### TASK REQUIREMENTS
The listing below must be duplicated in full, with nothing altered.

### THE DATA

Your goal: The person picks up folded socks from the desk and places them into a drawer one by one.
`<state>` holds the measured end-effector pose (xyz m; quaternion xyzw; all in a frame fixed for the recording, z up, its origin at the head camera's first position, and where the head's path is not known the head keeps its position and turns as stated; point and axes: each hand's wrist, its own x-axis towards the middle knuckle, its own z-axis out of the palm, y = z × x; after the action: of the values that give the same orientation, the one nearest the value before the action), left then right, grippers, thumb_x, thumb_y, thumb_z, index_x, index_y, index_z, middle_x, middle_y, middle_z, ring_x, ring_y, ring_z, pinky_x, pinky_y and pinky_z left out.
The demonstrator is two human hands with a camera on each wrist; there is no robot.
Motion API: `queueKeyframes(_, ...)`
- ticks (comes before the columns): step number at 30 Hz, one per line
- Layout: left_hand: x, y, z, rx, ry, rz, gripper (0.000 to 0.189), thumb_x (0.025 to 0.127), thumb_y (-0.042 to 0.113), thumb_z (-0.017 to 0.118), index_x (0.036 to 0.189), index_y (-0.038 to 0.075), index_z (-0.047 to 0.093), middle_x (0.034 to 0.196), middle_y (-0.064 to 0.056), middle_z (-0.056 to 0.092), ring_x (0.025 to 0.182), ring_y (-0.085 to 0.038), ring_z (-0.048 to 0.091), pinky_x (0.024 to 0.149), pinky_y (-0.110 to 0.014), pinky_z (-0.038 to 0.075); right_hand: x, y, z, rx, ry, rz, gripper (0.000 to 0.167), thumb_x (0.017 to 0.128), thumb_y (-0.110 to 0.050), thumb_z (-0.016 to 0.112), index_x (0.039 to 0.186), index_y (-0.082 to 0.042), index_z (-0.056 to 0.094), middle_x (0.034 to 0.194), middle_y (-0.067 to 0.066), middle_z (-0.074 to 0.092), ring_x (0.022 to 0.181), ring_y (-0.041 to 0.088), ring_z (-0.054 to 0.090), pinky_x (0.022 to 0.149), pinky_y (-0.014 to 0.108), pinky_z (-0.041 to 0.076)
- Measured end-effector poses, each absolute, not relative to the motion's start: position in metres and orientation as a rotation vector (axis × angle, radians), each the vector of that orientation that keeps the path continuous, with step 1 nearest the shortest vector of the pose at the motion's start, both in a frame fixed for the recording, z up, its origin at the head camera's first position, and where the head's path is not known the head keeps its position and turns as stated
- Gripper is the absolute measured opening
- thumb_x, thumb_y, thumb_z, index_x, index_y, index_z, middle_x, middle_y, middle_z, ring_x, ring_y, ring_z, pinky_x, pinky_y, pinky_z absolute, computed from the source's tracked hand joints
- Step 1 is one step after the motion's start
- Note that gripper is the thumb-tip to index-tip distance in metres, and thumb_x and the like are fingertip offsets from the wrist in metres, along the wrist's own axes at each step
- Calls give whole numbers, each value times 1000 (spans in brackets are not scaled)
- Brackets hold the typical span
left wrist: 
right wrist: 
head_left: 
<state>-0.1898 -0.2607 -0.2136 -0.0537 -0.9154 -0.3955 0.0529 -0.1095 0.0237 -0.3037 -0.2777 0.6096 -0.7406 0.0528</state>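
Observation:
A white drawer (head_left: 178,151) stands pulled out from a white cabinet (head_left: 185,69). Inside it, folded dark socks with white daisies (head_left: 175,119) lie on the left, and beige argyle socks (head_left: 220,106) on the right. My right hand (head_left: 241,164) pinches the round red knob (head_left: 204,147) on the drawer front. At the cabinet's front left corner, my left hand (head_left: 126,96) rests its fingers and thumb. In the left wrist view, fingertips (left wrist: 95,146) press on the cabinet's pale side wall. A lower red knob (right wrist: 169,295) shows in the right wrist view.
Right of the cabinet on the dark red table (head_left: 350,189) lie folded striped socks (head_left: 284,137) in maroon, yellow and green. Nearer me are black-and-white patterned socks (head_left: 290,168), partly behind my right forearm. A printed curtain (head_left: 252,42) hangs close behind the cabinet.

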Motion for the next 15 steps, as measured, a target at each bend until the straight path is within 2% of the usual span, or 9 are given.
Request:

### WRITTEN SOLUTION
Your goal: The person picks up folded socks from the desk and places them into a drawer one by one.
`<state>` holds the measured end-effector pose (xyz m; quaternion xyzw; all in a frame fixed for the recording, z up, its origin at the head camera's first position, and where the head's path is not known the head keeps its position and turns as stated; point and axes: each hand's wrist, its own x-axis towards the middle knuckle, its own z-axis out of the palm, y = z × x; after the action: of the values that give the same orientation, the one nearest the value before the action), left then right, grippers, thumb_x, thumb_y, thumb_z, index_x, index_y, index_z, middle_x, middle_y, middle_z, ring_x, ring_y, ring_z, pinky_x, pinky_y and pinky_z left out.
The demonstrator is two human hands with a camera on each wrist; there is no robot.
Motion API: `queueKeyframes(_, ...)`
- ticks (comes before the columns): step number at 30 Hz, one per line
- Layout: left_hand: x, y, z, rx, ry, rz, gripper (0.000 to 0.189), thumb_x (0.025 to 0.127), thumb_y (-0.042 to 0.113), thumb_z (-0.017 to 0.118), index_x (0.036 to 0.189), index_y (-0.038 to 0.075), index_z (-0.047 to 0.093), middle_x (0.034 to 0.196), middle_y (-0.064 to 0.056), middle_z (-0.056 to 0.092), ring_x (0.025 to 0.182), ring_y (-0.085 to 0.038), ring_z (-0.048 to 0.091), pinky_x (0.024 to 0.149), pinky_y (-0.110 to 0.014), pinky_z (-0.038 to 0.075); right_hand: x, y, z, rx, ry, rz, gripper (0.000 to 0.167), thumb_x (0.017 to 0.128), thumb_y (-0.110 to 0.050), thumb_z (-0.016 to 0.112), index_x (0.039 to 0.186), index_y (-0.082 to 0.042), index_z (-0.056 to 0.094), middle_x (0.034 to 0.194), middle_y (-0.067 to 0.066), middle_z (-0.074 to 0.092), ring_x (0.022 to 0.181), ring_y (-0.041 to 0.088), ring_z (-0.054 to 0.090), pinky_x (0.022 to 0.149), pinky_y (-0.014 to 0.108), pinky_z (-0.041 to 0.076)
- Measured end-effector poses, each absolute, not relative to the motion's start: position in metres and orientation as a rotation vector (axis × angle, radians), each the vector of that orientation that keeps the path continuous, with step 1 nearest the shortest vector of the pose at the motion's start, both in a frame fixed for the recording, z up, its origin at the head camera's first position, and where the head's path is not known the head keeps its position and turns as stated
- Gripper is the absolute measured opening
- thumb_x, thumb_y, thumb_z, index_x, index_y, index_z, middle_x, middle_y, middle_z, ring_x, ring_y, ring_z, pinky_x, pinky_y, pinky_z absolute, computed from the source's tracked hand joints
- Step 1 is one step after the motion's start
- Note that gripper is the thumb-tip to index-tip distance in metres, and thumb_x and the like are fingertip offsets from the wrist in metres, along the wrist's own axes at each step
- Calls give whole numbers, each value times 1000 (spans in brackets are not scaled)
- Brackets hold the typical span
left wrist: 
right wrist: 
head_left: 
<state>-0.1898 -0.2607 -0.2136 -0.0537 -0.9154 -0.3955 0.0529 -0.1095 0.0237 -0.3037 -0.2777 0.6096 -0.7406 0.0528</state>
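Observation:
A white drawer (head_left: 178,151) stands pulled out from a white cabinet (head_left: 185,69). Inside it, folded dark socks with white daisies (head_left: 175,119) lie on the left, and beige argyle socks (head_left: 220,106) on the right. My right hand (head_left: 241,164) pinches the round red knob (head_left: 204,147) on the drawer front. At the cabinet's front left corner, my left hand (head_left: 126,96) rests its fingers and thumb. In the left wrist view, fingertips (left wrist: 95,146) press on the cabinet's pale side wall. A lower red knob (right wrist: 169,295) shows in the right wrist view.
Right of the cabinet on the dark red table (head_left: 350,189) lie folded striped socks (head_left: 284,137) in maroon, yellow and green. Nearer me are black-and-white patterned socks (head_left: 290,168), partly behind my right forearm. A printed curtain (head_left: 252,42) hangs close behind the cabinet.
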
Motion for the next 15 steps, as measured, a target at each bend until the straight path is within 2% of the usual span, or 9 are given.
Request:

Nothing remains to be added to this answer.